Addition of Aβ42 to Total Cerebral Small Vessel Disease Score Improves the Prediction for Cognitive Impairment in Cerebral Small Vessel Disease Patients

Jianping Liu 1, Weihua Zhao 2, Qinghong Gui 1, Ying Zhang 1, Zaiyu Guo 2,, Wei Liu 3,
PMCID: PMC7846822  PMID: 33531808

Abstract

Purpose

To investigate the associations between concentrations of Aβ40 and Aβ42 and vascular cognitive impairment (VCI) in cerebral small vessel disease (CSVD) patients and evaluate the value of combination of levels of Aβ40 or Aβ42 and the total CSVD score in predicting VCI.

Patients and Methods

A total of 199 CSVD patients were divided into VCI group and non-VCI group according to the criteria of VCI. Demographic data, MRI markers of CSVD, blood pressure, vascular risk factors, laboratory markers, and serum Aβ40 and Aβ42 concentration were collected. Univariate analysis was performed with the Student’s t-test, Mann–Whitney U-test or Chi-square test. Variables with P<0.10 in univariate analysis were then included in multivariate analysis that used a backward stepwise logistic regression model. The predictive values were assessed with receiver operating characteristic (ROC) curve.

Results

VCI was determined in 112 CSVD patients (56.3%). Hyperlipidemia (OR: 1.618, 95% CI: 1.265–3.049), the total CSVD score (OR: 1.414, 95% CI: 1.213–2.278) and serum Aβ42 concentration (OR: 1.401, 95% CI: 1.212–1.946) were independent risk factors for VCI in CSVD patients with adjustment for age, education years, diabetes and fasting blood-glucose (FBG). The area under curves (AUCs) were 0.640 (SE: 0.040, 95% CI: 0.563–0.718), 0.733 (SE: 0.035, 95% CI: 0.664–0.802) and 0.827 (SE: 0.030, 95% CI: 0.768–0.887), respectively, for the total CSVD score, serum Aβ42 concentration and their combination applied in predicting VCI in CSVD patients. Z test demonstrated that the AUC of combination prediction was significantly higher than individual prediction (0.827 vs 0.640, Z=3.740, P<0.001; 0.827 vs 0.733, Z=2.039, P=0.021).

Conclusion

Combination of Aβ42 and total CSVD score could significantly elevate the predictive value of cognitive impairment in CSVD patients.
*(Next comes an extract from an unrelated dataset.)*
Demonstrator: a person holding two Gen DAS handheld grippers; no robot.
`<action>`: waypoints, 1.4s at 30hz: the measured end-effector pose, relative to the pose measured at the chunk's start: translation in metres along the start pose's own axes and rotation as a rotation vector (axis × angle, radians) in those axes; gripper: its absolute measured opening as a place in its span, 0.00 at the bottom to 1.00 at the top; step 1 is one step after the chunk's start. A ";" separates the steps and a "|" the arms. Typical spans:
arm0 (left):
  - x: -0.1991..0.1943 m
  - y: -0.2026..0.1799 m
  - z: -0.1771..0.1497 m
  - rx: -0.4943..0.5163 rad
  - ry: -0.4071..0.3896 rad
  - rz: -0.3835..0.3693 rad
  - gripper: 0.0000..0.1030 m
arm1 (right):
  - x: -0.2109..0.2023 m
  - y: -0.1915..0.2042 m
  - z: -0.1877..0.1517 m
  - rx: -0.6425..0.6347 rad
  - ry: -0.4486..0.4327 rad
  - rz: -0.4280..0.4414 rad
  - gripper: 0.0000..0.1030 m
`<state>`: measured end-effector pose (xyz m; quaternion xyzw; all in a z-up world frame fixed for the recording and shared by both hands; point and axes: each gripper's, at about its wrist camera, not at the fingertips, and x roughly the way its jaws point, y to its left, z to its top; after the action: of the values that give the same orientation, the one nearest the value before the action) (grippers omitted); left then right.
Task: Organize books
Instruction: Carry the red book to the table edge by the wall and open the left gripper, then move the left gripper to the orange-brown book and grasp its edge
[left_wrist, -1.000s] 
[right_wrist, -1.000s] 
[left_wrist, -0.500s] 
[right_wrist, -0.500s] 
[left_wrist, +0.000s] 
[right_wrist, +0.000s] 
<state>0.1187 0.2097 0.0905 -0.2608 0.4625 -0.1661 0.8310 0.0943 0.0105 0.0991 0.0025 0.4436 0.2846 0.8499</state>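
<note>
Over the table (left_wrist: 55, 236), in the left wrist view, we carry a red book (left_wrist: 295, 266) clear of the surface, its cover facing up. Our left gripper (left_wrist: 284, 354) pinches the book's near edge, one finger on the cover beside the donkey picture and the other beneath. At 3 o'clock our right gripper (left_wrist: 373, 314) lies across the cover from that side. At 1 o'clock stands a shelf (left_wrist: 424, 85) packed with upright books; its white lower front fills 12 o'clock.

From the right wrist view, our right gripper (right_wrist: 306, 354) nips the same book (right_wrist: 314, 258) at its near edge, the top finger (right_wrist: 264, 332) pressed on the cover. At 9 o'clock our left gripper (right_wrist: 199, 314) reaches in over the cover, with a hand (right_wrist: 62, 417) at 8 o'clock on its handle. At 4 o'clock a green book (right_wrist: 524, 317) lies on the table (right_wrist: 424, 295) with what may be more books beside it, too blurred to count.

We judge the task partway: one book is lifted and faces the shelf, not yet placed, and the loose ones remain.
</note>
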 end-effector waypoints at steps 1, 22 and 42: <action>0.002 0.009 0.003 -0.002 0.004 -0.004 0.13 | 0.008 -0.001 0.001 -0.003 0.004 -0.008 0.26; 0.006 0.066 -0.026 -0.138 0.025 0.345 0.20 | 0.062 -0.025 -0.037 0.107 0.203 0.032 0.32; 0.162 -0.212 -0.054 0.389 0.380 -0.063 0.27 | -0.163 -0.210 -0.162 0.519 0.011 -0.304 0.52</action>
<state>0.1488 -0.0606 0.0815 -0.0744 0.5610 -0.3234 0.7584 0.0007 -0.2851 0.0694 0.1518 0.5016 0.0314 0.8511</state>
Keywords:40, Aβ42, vascular cognitive impairment, cerebral small vessel disease, total cerebral small vessel disease score

Introduction

Cerebral small vessel disease (CSVD) is a syndrome induced by intracranial small vessel lesions, which manifests as a series of changes in neuropathology, neuroimaging, cognitive function, sphincter dysfunctions, psychiatric disorders, and gait disorder, etc.1,2 Its typical brain magnetic resonance imaging (MRI) markers mainly include white matter hyperintensities (WMH), cerebral microbleeds (CMBs), lacunar infarction (LI) and enlarged perivascular spaces (EPVS).1,2 CSVD is one of the most common causes of vascular cognitive impairment (VCI) and can lead to vascular dementia (VaD) in severe cases.3 Patients with a first-ever lacunar infarction present cognitive impairment (mainly executive dysfunction) in more than half of the cases and more than 55% of the patients meet the criteria for mild cognitive impairment of the vascular type.4 VaD is the end-stage of cognitive impairment and its therapeutic outcome is poor. VCI is the early stage of VaD and can be prevented, and moreover, its progression can be slowed or even reversed.5,6

The amyloid β (Aβ) is derived from a proteolytic processing of the amyloid precursor protein through the activation of β- and γ-secretase.7 The Aβ mainly includes Aβ40 and Aβ42 isoforms, and most of the Aβ deposited in the brain is Aβ42.8 Investigations on association between Aβ levels and Alzheimer’s disease (AD) have reported contradictory results, with some reporting decreased Aβ40 and Aβ42 levels in mild cognitive impairment and AD whereas others have reported elevated levels in AD.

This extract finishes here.